How you look at a minute, and what you decide to do with that minute, those 60 seconds, dictates what you get out of life.
It’s not advantage, or opportunity; and it’s rarely just luck. It’s what you choose to ask of that pocket of time. What you choose, with perfect clarity, to use that moment for.
There is such a fine line between existing and living, and as I get older and walk more steps, the more completely I realise this. Comfortable and engaged is so easily accessible. It’s SO comfortable, that you don’t realise sometimes that you are not really living. Not really asking all you can of a moment. However, squeezing a moment for all it can give is not living, either. Chasing down a goal, a dream, and aspiration, and beating it into submission MAY get you want you want, but there is no truth, no light, no life-blood. It’s an inert and lifeless achievement, empty as a shell when you get there.
The difference between a life of existing, a life of living, and a life of demanding is quite simply a breath. Smallest width of an eyelash. The flutter of a butterfly’s wings. In order to SEE it and KNOW it, you need to be alert and alive in the soul, every day.
There are no easy answers. You simply have to WALK. Deliberately, joyfully, honestly, completely, fully.

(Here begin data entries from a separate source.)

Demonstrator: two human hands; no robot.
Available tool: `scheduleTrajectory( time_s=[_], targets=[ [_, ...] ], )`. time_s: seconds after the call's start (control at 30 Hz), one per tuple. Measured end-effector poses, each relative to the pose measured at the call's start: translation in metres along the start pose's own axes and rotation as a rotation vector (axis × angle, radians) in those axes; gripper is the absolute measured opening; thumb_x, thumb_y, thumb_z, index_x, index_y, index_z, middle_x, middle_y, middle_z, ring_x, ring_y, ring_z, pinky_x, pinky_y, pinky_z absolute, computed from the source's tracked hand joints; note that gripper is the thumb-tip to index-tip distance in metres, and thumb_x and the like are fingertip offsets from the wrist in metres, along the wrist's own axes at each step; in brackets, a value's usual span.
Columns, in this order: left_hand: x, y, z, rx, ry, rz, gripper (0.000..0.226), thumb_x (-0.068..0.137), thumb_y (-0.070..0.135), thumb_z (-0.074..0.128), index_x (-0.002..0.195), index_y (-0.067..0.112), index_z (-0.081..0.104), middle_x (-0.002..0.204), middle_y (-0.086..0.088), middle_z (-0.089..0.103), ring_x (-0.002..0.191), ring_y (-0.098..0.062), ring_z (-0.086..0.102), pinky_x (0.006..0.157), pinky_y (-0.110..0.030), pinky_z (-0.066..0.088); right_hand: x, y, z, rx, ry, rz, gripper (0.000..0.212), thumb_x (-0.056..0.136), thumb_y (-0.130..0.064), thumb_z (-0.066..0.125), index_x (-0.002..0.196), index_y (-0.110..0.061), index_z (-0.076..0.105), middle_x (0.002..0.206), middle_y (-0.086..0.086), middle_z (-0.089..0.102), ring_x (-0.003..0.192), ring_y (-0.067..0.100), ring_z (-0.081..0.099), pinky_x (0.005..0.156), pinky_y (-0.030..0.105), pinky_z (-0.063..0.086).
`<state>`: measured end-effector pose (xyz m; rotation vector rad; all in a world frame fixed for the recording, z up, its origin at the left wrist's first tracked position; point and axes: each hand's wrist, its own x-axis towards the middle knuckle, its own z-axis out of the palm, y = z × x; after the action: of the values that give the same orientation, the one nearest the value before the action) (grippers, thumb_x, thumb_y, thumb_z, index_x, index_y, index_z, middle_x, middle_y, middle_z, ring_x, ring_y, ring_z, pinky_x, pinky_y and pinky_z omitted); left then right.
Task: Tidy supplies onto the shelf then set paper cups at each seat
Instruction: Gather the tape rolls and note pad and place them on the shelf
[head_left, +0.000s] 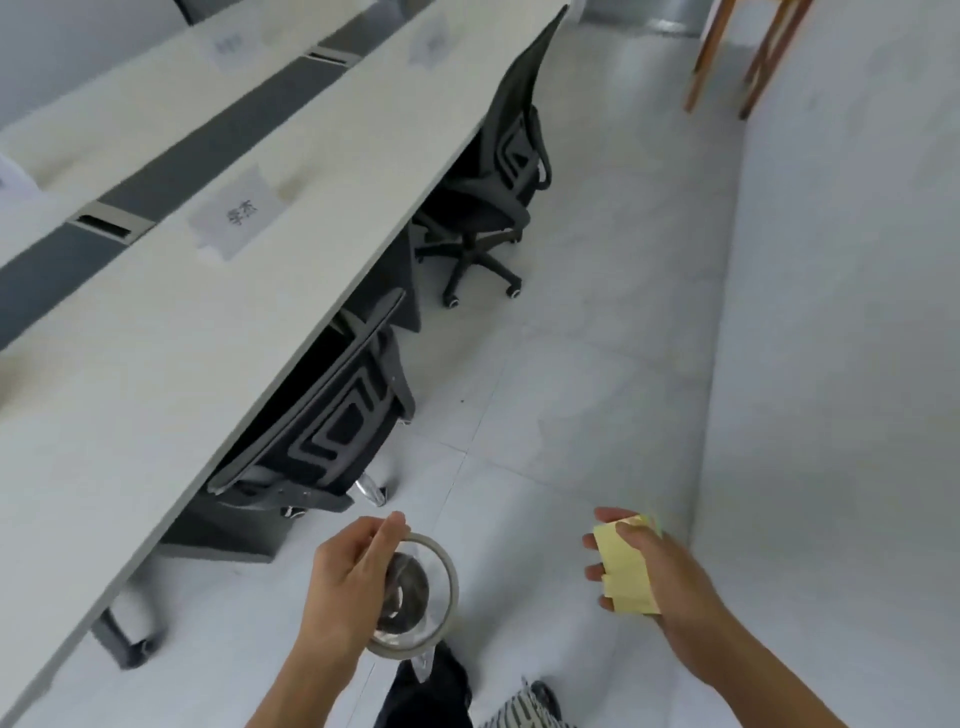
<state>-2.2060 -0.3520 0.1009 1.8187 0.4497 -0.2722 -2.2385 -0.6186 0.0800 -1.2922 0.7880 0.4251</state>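
Note:
My left hand (348, 582) grips a roll of clear tape (439, 587) by its rim, held low over the floor. A pad of yellow sticky notes (626, 571) sits in my right hand (660, 577), thumb on top and fingers underneath. Both hands hang in front of me beside the long white table (156, 338). No paper cups or shelf show in view.
Two black mesh office chairs (332, 421) (498, 171) are pushed under the table's right edge. Paper name cards (236, 213) lie on the tabletop. A white wall (841, 312) runs along the right, with wooden legs (727, 57) at the far end of the tiled aisle.

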Motion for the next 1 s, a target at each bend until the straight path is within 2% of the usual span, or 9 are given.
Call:
scheduleTrajectory(
  time_s=[0.13,0.27,0.37,0.47,0.6,0.77,0.9,1.0],
  targets=[
    [0.060,0.019,0.030,0.039,-0.039,-0.037,0.041,0.093,0.028,0.058,0.083,-0.012,0.062,0.062,-0.013,0.047,0.060,-0.022,0.042,0.058,-0.028,0.036,0.046,-0.029,-0.018,0.005,0.058,0.007,0.025,0.098,-0.018,0.045,0.108,-0.017,0.067,0.106,0.016,0.070,0.076,0.027,0.066,0.067,0.037,0.051],
    [0.147,0.054,0.068,0.090,-0.074,-0.037,0.038,0.092,0.031,0.058,0.080,-0.003,0.067,0.070,-0.014,0.056,0.066,-0.025,0.049,0.063,-0.031,0.042,0.101,-0.076,-0.024,0.058,0.131,-0.037,0.024,0.098,-0.020,0.046,0.107,-0.021,0.068,0.108,0.014,0.071,0.080,0.027,0.067,0.071,0.040,0.053],
    [0.214,0.102,0.102,0.117,-0.127,0.000,0.040,0.092,0.032,0.058,0.078,-0.005,0.066,0.065,-0.015,0.052,0.061,-0.025,0.046,0.061,-0.036,0.041,0.136,-0.126,-0.032,0.097,0.209,-0.060,0.024,0.098,-0.021,0.047,0.108,-0.022,0.068,0.108,0.014,0.070,0.082,0.027,0.067,0.072,0.041,0.053],
    [0.271,0.164,0.138,0.141,-0.205,0.081,0.036,0.092,0.030,0.057,0.073,0.001,0.066,0.061,-0.015,0.055,0.059,-0.027,0.051,0.061,-0.030,0.044,0.161,-0.182,-0.040,0.164,0.257,-0.114,0.024,0.097,-0.020,0.047,0.110,-0.022,0.068,0.107,0.013,0.071,0.082,0.027,0.068,0.073,0.042,0.053],
    [0.331,0.239,0.196,0.180,-0.316,0.140,0.027,0.093,0.030,0.055,0.080,0.010,0.068,0.073,-0.010,0.065,0.070,-0.020,0.061,0.063,-0.025,0.047,0.190,-0.238,-0.064,0.249,0.364,-0.179,0.023,0.097,-0.019,0.048,0.108,-0.026,0.067,0.104,0.010,0.071,0.085,0.028,0.067,0.073,0.043,0.053],
    [0.391,0.293,0.285,0.179,-0.392,0.139,0.031,0.093,0.028,0.056,0.080,0.002,0.068,0.069,-0.011,0.064,0.064,-0.019,0.059,0.063,-0.027,0.047,0.244,-0.283,-0.115,0.312,0.470,-0.155,0.022,0.097,-0.019,0.050,0.108,-0.027,0.067,0.105,0.011,0.071,0.084,0.030,0.068,0.074,0.043,0.053],
    [0.434,0.328,0.362,0.218,-0.400,0.132,0.030,0.093,0.025,0.057,0.078,0.001,0.068,0.066,-0.011,0.060,0.060,-0.017,0.054,0.061,-0.024,0.044,0.305,-0.326,-0.176,0.325,0.472,-0.127,0.021,0.097,-0.019,0.050,0.109,-0.023,0.067,0.107,0.013,0.070,0.084,0.031,0.068,0.073,0.043,0.052],
    [0.465,0.367,0.413,0.197,-0.381,0.107,0.031,0.092,0.025,0.058,0.077,0.000,0.068,0.064,-0.012,0.057,0.061,-0.021,0.052,0.062,-0.028,0.043,0.347,-0.377,-0.221,0.306,0.461,-0.128,0.021,0.097,-0.020,0.050,0.111,-0.022,0.066,0.108,0.013,0.069,0.085,0.031,0.068,0.074,0.042,0.052]
  ],
)
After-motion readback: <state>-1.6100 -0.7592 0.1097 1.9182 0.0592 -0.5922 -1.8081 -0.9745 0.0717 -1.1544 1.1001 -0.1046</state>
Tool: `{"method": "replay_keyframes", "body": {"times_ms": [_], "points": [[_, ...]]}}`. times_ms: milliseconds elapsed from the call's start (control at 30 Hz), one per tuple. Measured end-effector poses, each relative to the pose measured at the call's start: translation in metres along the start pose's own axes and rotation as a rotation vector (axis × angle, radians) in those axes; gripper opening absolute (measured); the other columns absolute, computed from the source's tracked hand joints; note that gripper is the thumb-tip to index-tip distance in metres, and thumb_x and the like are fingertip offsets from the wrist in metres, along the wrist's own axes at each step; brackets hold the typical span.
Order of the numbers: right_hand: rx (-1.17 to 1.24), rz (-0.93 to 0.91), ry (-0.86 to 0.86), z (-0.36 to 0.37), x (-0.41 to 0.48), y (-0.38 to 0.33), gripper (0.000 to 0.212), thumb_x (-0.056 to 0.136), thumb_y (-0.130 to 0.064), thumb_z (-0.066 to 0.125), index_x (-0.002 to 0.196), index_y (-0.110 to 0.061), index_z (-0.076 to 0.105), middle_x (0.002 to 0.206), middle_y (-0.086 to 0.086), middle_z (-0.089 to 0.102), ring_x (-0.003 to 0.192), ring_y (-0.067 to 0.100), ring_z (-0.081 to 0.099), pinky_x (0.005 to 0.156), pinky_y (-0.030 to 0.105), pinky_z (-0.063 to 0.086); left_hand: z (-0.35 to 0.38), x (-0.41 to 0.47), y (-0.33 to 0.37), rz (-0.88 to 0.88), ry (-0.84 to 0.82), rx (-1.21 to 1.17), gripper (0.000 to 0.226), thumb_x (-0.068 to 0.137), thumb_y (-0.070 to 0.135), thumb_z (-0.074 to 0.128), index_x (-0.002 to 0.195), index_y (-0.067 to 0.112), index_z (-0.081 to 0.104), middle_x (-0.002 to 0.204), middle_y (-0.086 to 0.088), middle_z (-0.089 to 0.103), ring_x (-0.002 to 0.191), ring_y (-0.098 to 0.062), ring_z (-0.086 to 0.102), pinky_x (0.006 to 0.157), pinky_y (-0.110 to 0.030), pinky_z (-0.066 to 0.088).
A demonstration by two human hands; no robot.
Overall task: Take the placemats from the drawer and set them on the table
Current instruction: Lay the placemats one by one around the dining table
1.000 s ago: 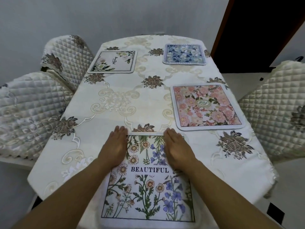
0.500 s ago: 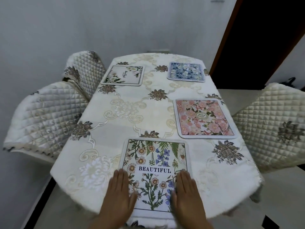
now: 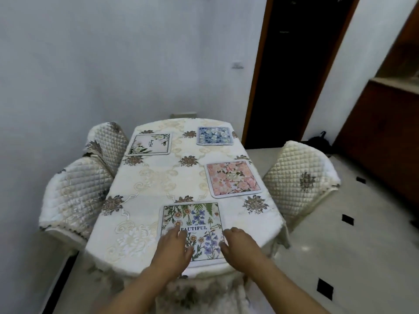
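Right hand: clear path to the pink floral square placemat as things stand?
Probably yes. The right hand is open and holds nothing, and the pink floral square placemat lies flat just ahead of it. Only bare cream embroidered tablecloth lies between them; a forward lean may be needed.

1. The big word "BEAUTIFUL" is printed in dark capital letters across the middle of the flower mat (image 3: 192,214), which lies at 6 o'clock on the table (image 3: 158,177)
2. The fingertips of the left hand (image 3: 173,248) reach the start of that word, so its first letter is partly hidden
3. Just under the word is a tiny line of writing, too small to read
4. The pink mat (image 3: 233,179) at 3 o'clock has a little oval label in its middle, too small to read
5. The white mat (image 3: 148,143) at 11 o'clock has slanting curly writing, too blurry to read
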State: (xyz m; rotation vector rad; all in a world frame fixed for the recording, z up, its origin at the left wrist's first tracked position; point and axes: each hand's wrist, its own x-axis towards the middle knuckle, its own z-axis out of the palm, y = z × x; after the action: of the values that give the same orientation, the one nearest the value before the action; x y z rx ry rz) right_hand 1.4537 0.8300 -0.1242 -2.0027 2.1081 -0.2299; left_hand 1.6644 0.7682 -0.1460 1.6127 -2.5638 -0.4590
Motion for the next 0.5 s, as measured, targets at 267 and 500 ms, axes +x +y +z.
{"method": "replay_keyframes", "body": {"times_ms": [267,500], "points": [[-0.01,0.114,0.081,-0.064,-0.094,0.035,0.026,0.092,-0.032,0.044,0.104,-0.011,0.053,0.106,0.011,0.058,0.099,0.031,0.056,0.068,0.034,0.036,-0.031,-0.045,0.091,0.192,0.067,0.015,0.038,0.093,0.047,0.043,0.119,0.023,0.056,0.115,-0.001,0.06,0.101,-0.02,0.057,0.085,-0.034,0.046],[0.083,0.23,0.124,-0.101,-0.177,0.136,0.018,0.085,-0.03,0.049,0.089,-0.014,0.055,0.097,0.014,0.063,0.084,0.032,0.06,0.062,0.031,0.038,-0.007,-0.038,0.218,0.305,0.051,0.058,0.039,0.093,0.048,0.045,0.121,0.021,0.054,0.114,-0.004,0.058,0.1,-0.023,0.057,0.083,-0.035,0.046]]}}
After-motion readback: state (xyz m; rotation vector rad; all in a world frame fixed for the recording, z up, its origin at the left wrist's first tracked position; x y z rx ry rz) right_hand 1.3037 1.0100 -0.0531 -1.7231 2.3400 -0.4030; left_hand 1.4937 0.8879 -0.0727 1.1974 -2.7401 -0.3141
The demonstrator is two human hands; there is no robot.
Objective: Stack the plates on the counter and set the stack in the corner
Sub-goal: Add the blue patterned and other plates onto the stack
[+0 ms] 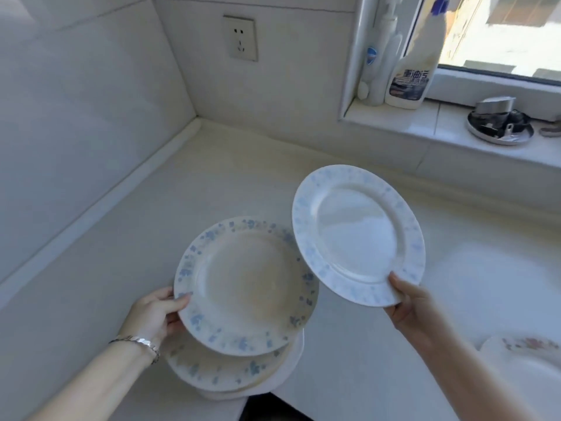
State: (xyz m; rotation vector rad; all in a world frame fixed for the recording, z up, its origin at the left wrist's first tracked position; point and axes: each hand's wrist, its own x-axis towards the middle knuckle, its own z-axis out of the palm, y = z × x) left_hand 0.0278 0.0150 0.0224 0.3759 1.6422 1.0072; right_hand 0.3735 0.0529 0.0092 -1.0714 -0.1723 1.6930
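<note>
**White plates in both hands over the counter**

Porcelain, blue-flowered rims. Left hand (156, 311) clamped the left rim of a tilted plate (246, 287), thumb on top, fingers under. That plate sat over the stack (230, 372) at the counter (127, 238) front edge (whether touching it, unclear). Right hand (409, 302) pinched the near rim of a second plate (358, 235), raised and tilted, just right of the first. Back-left corner of the counter was bare. Another flowered plate (525, 350) lay at the right edge. Bracelet (139, 344) on left wrist.
</note>
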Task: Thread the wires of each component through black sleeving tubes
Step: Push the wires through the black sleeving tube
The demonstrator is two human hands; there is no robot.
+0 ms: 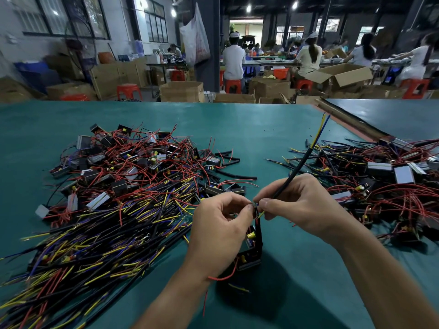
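Black sleeving tube, yellow-blue wires through, is pinched by the right hand; the black component is pinched by the left hand. Full seating is judged next

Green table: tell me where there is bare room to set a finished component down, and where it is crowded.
Bare: the table strip beyond both piles, the channel between the left pile and right pile, and the near patch between the forearms. Crowded: both piles, and loose black tubes at the left pile's edge.
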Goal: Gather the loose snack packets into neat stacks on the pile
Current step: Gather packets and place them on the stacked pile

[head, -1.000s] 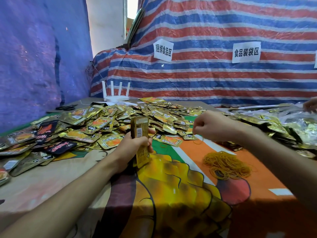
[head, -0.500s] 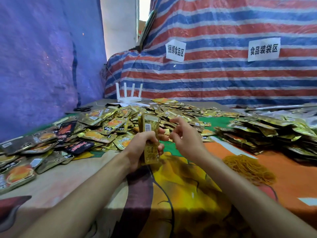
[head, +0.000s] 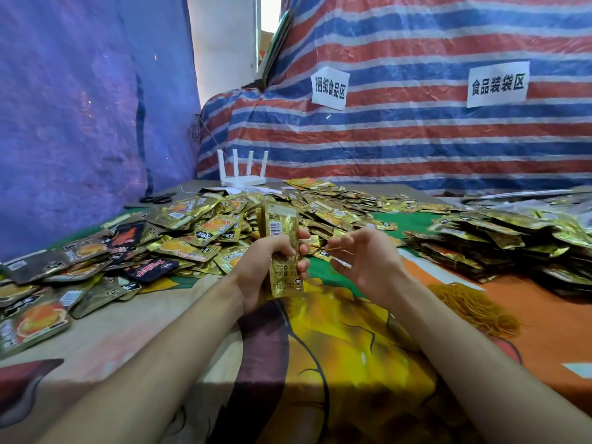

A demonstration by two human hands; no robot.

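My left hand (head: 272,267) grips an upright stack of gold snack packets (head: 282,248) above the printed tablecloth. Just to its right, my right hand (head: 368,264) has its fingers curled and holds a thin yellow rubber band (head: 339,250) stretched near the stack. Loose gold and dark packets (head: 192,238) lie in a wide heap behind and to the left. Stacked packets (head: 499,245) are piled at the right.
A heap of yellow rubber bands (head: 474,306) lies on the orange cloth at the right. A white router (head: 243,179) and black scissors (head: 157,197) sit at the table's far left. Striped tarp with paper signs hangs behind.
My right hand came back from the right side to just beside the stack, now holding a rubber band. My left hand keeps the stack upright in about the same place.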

I look at those who are happy and hardworking, and I realise that they have not received a better deal in life. They live a unique combination letting go but holding on and valuing. They do not labour a point, but they BRING UP points that need to be brought up. They love with a fierce intensity, and yet they can open their fingers and let go with grace the moment that it is needed. They do not have a guarantee for anything, and yet they seem to make value from the small moments. They have no materialistic backlog of memories, they simply HAVE memories, fully-formed, lasting, and real, to celebrate their humanity.
I love so many things, and I’m afraid of so many other things. I find it easy to be joyful each day. Yet I wonder if this attitude to life will change when I get older, when I have to rely more on others, when I am not as capable; will I become irrelevant, or will I be misunderstood? More importantly, will I have the grace and the courage to know when I need to move on from one mindset and embrace another? Those who live a full life know when one chapter has ended, and they need to go forward into the next. They do not grieve change, but rather they learn about it, embrace it, study it, live it, laugh and struggle with it, BECOME it. They do not look back at what was, or mourn what they “should have, could have, might have” been, they simply ARE.
Again, you won’t know until you hit that path.
There are no easy answers.
There is no guarantee.
All you can do is WALK FORWARD, ready to embrace each day.